# WHAT TO DO
Write out the data that follows exactly, keeping every picture out.

# SUPPLIED MATERIAL
------------------------
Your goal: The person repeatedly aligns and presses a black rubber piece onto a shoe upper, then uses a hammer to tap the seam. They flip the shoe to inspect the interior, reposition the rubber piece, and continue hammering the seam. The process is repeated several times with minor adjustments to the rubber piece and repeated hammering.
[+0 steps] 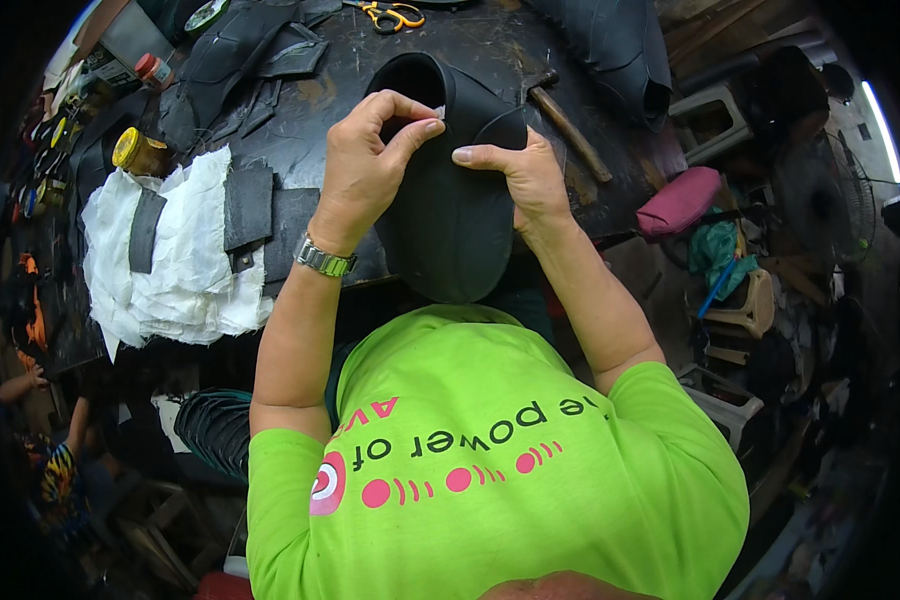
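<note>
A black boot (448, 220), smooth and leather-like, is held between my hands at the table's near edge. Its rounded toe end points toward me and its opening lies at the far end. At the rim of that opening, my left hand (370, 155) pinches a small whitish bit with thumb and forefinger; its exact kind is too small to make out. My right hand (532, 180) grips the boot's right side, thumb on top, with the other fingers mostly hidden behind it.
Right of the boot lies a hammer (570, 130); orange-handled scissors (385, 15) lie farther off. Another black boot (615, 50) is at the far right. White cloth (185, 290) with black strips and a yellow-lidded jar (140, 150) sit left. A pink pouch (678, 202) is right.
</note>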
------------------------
# FINAL ANSWER
Your goal: The person repeatedly aligns and presses a black rubber piece onto a shoe upper, then uses a hammer to tap the seam. They flip the shoe to inspect the interior, reposition the rubber piece, and continue hammering the seam. The process is repeated several times with minor adjustments to the rubber piece and repeated hammering.
[+0 steps] 
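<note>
A black boot (448, 220), smooth and leather-like, is held between my hands at the table's near edge. Its rounded toe end points toward me and its opening lies at the far end. At the rim of that opening, my left hand (370, 155) pinches a small whitish bit with thumb and forefinger; its exact kind is too small to make out. My right hand (532, 180) grips the boot's right side, thumb on top, with the other fingers mostly hidden behind it.
Right of the boot lies a hammer (570, 130); orange-handled scissors (385, 15) lie farther off. Another black boot (615, 50) is at the far right. White cloth (185, 290) with black strips and a yellow-lidded jar (140, 150) sit left. A pink pouch (678, 202) is right.
</note>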

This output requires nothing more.